Three Layers — Bytes, Code Points, Graphemes

The first thing to internalize is that text is not one layer but three. Almost every Unicode bug starts by conflating these three layers.

  • Byte: the unit of storage and transmission — what actually flows through files and the network. An encoding (like UTF-8) turns code points into bytes.
  • Code point: the number Unicode assigns to each character, written like U+AC00 (가) or U+1F600 (😀). Unicode is a giant dictionary of these numbers.
  • Grapheme cluster: the unit a human perceives as "one character." The trap is that this can be made of several code points.

Take the family emoji. To the human eye it is one character. But behind it sit several code points, and those code points are in turn encoded as several bytes.

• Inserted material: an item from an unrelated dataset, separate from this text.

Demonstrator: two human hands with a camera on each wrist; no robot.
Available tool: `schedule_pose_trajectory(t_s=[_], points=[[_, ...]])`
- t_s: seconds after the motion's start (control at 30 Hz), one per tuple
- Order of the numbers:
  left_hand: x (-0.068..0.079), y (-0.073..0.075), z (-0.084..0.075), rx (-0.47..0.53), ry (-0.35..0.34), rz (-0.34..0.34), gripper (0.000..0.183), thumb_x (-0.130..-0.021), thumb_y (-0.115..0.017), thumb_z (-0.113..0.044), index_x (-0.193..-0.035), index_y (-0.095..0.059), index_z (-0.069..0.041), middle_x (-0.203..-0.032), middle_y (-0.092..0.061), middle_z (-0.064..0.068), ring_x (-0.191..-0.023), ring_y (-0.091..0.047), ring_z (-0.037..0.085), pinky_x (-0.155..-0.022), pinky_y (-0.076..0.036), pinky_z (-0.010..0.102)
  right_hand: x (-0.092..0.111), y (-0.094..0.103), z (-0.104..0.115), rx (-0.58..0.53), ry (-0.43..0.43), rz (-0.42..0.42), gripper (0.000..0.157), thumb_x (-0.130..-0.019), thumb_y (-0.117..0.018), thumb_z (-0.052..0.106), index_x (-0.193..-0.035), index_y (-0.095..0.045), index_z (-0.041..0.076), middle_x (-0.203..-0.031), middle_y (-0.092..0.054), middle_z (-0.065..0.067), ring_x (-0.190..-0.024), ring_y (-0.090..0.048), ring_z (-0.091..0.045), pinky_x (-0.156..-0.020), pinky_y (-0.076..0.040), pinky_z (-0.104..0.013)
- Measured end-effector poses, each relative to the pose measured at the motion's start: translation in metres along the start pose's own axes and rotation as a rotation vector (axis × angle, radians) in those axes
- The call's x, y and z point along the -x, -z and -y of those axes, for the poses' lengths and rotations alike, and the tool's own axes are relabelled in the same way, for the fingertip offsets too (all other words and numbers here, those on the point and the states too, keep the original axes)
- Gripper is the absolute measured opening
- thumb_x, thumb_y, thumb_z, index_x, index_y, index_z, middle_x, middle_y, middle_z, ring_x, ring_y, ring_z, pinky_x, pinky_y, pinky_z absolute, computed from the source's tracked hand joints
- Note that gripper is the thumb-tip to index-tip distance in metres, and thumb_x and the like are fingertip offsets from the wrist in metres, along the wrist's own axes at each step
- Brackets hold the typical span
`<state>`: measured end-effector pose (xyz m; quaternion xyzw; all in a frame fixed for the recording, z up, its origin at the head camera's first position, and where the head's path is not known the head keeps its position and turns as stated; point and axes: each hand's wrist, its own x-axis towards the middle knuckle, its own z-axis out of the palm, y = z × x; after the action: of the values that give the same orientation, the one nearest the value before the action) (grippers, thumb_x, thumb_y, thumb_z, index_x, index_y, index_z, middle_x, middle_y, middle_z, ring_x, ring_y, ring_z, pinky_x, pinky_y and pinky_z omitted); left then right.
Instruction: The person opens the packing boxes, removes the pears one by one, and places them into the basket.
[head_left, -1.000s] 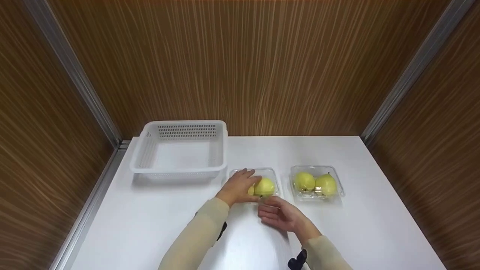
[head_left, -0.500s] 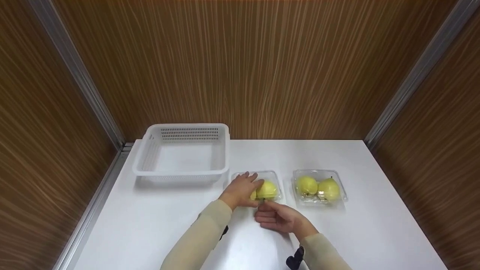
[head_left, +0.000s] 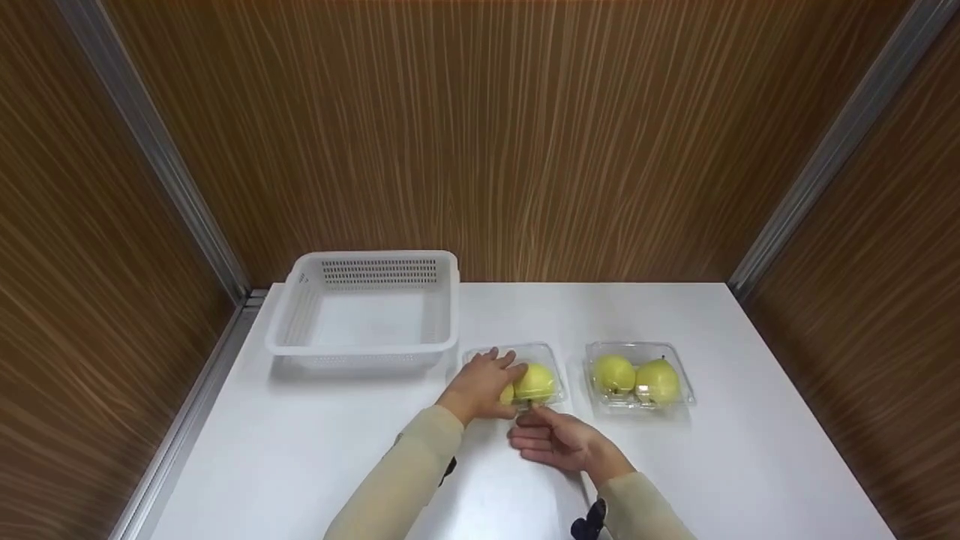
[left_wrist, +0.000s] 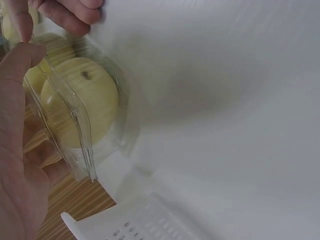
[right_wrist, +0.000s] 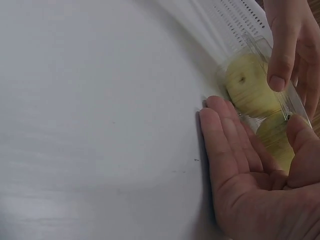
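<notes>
A clear plastic clamshell box (head_left: 556,379) with yellow pears (head_left: 535,382) inside lies in the middle of the white table. Over its left end my left hand (head_left: 478,386) holds the lid, thumb at the front rim and fingers reaching across the top. My right hand (head_left: 559,439) is at the box's front edge, palm turned toward it. In the right wrist view its thumb (right_wrist: 301,137) touches the rim, while the other fingers (right_wrist: 227,137) stretch low beside the pears. Whether the right index finger meets the rim underneath is hidden.
A second clamshell box (head_left: 679,375) with two yellow pears (head_left: 658,381) stands to the right. At the back left sits a white perforated basket (head_left: 364,349). Wood-grain panels (head_left: 480,142) enclose the table at the back and sides.
The whole head view has shifted slightly down. Both hands stay at the same box; the right thumb and fingers have shifted a little at its front rim.
</notes>
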<state>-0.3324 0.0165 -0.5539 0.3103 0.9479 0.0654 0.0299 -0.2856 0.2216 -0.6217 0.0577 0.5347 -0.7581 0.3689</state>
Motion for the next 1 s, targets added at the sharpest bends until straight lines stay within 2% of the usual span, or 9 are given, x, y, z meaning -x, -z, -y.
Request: schedule_pose_trajectory(t_s=[0.1,0.23,0.4,0.57,0.67,0.83,1.0], points=[[-0.002,-0.003,-0.004,0.017,0.016,-0.011,0.076,-0.081,-0.073,-0.050,-0.148,-0.049,-0.024,-0.156,-0.043,0.007,-0.144,-0.037,0.038,-0.116,-0.032,0.055,0.000,-0.001,-0.001,0.008,0.001,-0.043,0.061,-0.104,-0.043,0.037,-0.140,-0.044,-0.012,-0.125,-0.067,-0.021,-0.114,-0.067,-0.029,-0.099,-0.053,-0.041],[-0.007,-0.003,-0.009,-0.006,0.042,-0.038,0.074,-0.081,-0.073,-0.057,-0.142,-0.052,-0.022,-0.149,-0.050,0.008,-0.139,-0.044,0.039,-0.112,-0.036,0.057,0.000,-0.003,0.000,0.018,0.002,-0.074,0.065,-0.102,-0.047,0.041,-0.140,-0.046,-0.012,-0.123,-0.068,-0.020,-0.112,-0.068,-0.028,-0.097,-0.054,-0.040],[-0.014,0.000,-0.014,-0.076,0.074,-0.033,0.076,-0.076,-0.073,-0.061,-0.136,-0.051,-0.019,-0.134,-0.058,0.008,-0.129,-0.053,0.036,-0.104,-0.044,0.059,0.000,-0.003,0.002,0.000,-0.021,-0.033,0.076,-0.103,-0.044,0.051,-0.144,-0.039,-0.013,-0.128,-0.064,-0.023,-0.119,-0.064,-0.031,-0.103,-0.050,-0.043],[-0.017,0.009,-0.016,-0.043,0.078,0.004,0.077,-0.075,-0.078,-0.057,-0.138,-0.052,-0.021,-0.133,-0.059,0.006,-0.127,-0.054,0.034,-0.105,-0.044,0.055,-0.001,-0.001,0.003,-0.002,-0.018,-0.014,0.075,-0.104,-0.042,0.048,-0.146,-0.033,-0.013,-0.132,-0.061,-0.025,-0.121,-0.063,-0.032,-0.105,-0.048,-0.044],[-0.017,0.013,-0.016,-0.019,0.058,0.020,0.077,-0.075,-0.079,-0.053,-0.140,-0.051,-0.023,-0.138,-0.057,0.006,-0.130,-0.052,0.034,-0.108,-0.042,0.054,-0.001,-0.003,0.005,0.008,0.003,-0.058,0.069,-0.105,-0.044,0.043,-0.145,-0.036,-0.013,-0.131,-0.062,-0.025,-0.117,-0.065,-0.032,-0.102,-0.051,-0.044],[-0.017,0.012,-0.013,0.007,0.049,0.015,0.072,-0.076,-0.079,-0.048,-0.138,-0.053,-0.023,-0.142,-0.055,0.006,-0.133,-0.050,0.035,-0.110,-0.039,0.056,-0.002,-0.012,0.003,0.013,0.034,-0.179,0.064,-0.102,-0.051,0.040,-0.140,-0.045,-0.010,-0.123,-0.068,-0.021,-0.108,-0.070,-0.029,-0.095,-0.056,-0.042],[-0.014,0.007,-0.011,-0.024,0.041,-0.007,0.066,-0.075,-0.080,-0.049,-0.130,-0.055,-0.023,-0.133,-0.060,0.003,-0.125,-0.056,0.030,-0.105,-0.043,0.058,-0.003,-0.019,-0.003,0.042,0.056,-0.246,0.066,-0.102,-0.051,0.044,-0.139,-0.048,-0.010,-0.120,-0.069,-0.020,-0.104,-0.071,-0.028,-0.090,-0.058,-0.040]])
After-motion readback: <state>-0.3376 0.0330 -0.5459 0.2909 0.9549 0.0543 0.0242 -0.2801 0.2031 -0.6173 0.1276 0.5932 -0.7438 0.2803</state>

What a human sees:  👨‍👩‍👧   (one grapheme = "one character")
Code points:        U+1F468 U+200D U+1F469 U+200D U+1F467  (5 of them)
UTF-8 bytes:        11 bytes

All three counts differ. One grapheme, five code points, eleven bytes. And in most languages, .length counts none of these three accurately.

Why "👨‍👩‍👧".length Lies

Run this in JavaScript.

"👨‍👩‍👧".length        // 8
[..."👨‍👩‍👧"].length   // 5

.length returns 8. There is one grapheme and five code points — so why 8? A JavaScript string's .length counts the number of UTF-16 code units. Not graphemes, not code points. Three of this emoji's five code points (the person emoji) are each represented in UTF-16 as two code units (a surrogate pair), and the two ZWJs are one each, so 3×2 + 2×1 = 8.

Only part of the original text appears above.